PROBLEM DESCRIPTION. From the data that follows, print exactly the lines starting at the one containing "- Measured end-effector" and ending at the one containing "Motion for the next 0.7"; include both of them and nothing more.

[Extracted data entries]
- Opening Delimiter -
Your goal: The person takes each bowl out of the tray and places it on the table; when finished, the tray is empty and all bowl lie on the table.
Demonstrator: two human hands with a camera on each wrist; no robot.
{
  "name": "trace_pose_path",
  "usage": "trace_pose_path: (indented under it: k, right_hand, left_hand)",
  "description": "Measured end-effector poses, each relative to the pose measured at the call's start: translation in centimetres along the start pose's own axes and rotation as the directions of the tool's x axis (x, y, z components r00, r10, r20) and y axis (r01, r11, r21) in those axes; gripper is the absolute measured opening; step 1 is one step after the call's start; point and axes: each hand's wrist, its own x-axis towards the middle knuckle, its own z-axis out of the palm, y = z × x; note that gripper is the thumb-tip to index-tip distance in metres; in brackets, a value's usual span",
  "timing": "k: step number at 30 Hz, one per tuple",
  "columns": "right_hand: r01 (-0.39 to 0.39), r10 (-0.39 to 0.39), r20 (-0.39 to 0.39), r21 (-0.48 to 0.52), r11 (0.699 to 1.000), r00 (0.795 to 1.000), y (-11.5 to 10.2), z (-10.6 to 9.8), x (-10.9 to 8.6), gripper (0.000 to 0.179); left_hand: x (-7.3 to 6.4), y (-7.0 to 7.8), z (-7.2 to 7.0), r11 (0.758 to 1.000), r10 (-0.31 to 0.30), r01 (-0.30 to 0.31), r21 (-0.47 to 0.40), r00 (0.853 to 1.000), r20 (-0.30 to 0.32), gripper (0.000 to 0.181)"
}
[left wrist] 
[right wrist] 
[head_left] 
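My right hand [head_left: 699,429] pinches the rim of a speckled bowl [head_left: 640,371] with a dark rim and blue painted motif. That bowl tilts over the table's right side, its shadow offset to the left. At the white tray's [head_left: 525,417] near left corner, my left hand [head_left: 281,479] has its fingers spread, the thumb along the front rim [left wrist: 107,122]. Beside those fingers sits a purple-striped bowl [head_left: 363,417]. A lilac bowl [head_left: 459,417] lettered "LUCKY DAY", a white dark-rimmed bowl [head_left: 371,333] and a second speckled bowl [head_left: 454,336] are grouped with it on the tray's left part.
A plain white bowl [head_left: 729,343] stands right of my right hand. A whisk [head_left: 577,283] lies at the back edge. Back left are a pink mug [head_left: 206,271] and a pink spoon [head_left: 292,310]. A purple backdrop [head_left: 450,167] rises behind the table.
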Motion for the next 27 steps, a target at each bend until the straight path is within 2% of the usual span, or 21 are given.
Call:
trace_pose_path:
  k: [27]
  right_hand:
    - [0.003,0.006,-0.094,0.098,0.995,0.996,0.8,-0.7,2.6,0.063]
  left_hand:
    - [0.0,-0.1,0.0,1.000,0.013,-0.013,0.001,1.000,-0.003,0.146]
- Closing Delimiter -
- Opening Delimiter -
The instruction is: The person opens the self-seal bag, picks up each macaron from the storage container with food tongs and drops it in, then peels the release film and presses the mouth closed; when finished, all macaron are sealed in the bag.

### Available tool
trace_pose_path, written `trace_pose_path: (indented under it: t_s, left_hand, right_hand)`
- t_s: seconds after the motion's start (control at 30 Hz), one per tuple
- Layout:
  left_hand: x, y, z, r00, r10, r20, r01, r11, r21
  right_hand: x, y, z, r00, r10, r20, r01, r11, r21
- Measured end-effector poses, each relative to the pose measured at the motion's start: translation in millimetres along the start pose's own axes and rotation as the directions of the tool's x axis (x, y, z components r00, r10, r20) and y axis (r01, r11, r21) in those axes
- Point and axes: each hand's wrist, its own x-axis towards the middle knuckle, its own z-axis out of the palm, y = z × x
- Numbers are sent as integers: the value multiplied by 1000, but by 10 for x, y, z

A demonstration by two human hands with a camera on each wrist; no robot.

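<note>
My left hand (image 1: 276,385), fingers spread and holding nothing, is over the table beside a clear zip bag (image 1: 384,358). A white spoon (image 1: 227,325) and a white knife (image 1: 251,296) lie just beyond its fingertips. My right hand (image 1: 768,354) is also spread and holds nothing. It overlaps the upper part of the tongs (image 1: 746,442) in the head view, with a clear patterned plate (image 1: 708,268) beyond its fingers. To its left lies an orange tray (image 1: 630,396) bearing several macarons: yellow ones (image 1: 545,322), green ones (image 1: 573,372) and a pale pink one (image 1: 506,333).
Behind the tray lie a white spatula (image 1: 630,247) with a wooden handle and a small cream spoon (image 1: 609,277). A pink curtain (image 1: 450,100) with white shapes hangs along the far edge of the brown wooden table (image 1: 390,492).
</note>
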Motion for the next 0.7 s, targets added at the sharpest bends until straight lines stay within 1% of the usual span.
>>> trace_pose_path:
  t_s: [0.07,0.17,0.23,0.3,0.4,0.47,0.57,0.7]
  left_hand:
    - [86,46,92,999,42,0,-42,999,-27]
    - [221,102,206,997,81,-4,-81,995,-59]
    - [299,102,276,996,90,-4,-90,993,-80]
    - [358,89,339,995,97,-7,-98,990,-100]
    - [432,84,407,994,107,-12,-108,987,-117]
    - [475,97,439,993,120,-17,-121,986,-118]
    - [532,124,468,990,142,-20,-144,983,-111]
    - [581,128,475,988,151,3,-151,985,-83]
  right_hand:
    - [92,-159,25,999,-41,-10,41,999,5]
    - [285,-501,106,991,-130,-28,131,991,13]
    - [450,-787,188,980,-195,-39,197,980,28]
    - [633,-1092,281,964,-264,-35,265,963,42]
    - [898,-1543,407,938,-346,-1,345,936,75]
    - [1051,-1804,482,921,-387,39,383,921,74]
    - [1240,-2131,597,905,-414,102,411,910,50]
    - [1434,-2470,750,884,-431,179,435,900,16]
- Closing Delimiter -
RESULT.
- Measured end-effector poses, each relative to the pose measured at the motion's start: translation in millimetres along the start pose's own axes and rotation as the directions of the tool's x axis (x, y, z components r00, r10, r20) and y axis (r01, r11, r21) in those axes
- Point and axes: each hand's wrist, its own x-axis towards the middle knuckle, its own z-axis out of the palm, y = z × x
- Numbers are sent as integers: the value multiplied by 1000, but by 10 for x, y, z

A demonstration by two human hands with a camera on each wrist; no robot.

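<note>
My left hand (image 1: 276,385), fingers spread and holding nothing, is over the table beside a clear zip bag (image 1: 384,358). A white spoon (image 1: 227,325) and a white knife (image 1: 251,296) lie just beyond its fingertips. My right hand (image 1: 768,354) is also spread and holds nothing. It overlaps the upper part of the tongs (image 1: 746,442) in the head view, with a clear patterned plate (image 1: 708,268) beyond its fingers. To its left lies an orange tray (image 1: 630,396) bearing several macarons: yellow ones (image 1: 545,322), green ones (image 1: 573,372) and a pale pink one (image 1: 506,333).
Behind the tray lie a white spatula (image 1: 630,247) with a wooden handle and a small cream spoon (image 1: 609,277). A pink curtain (image 1: 450,100) with white shapes hangs along the far edge of the brown wooden table (image 1: 390,492).
</note>
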Motion for the next 0.7 s, targets added at the sharpest bends until straight lines stay within 1% of the usual span.

That concludes the answer.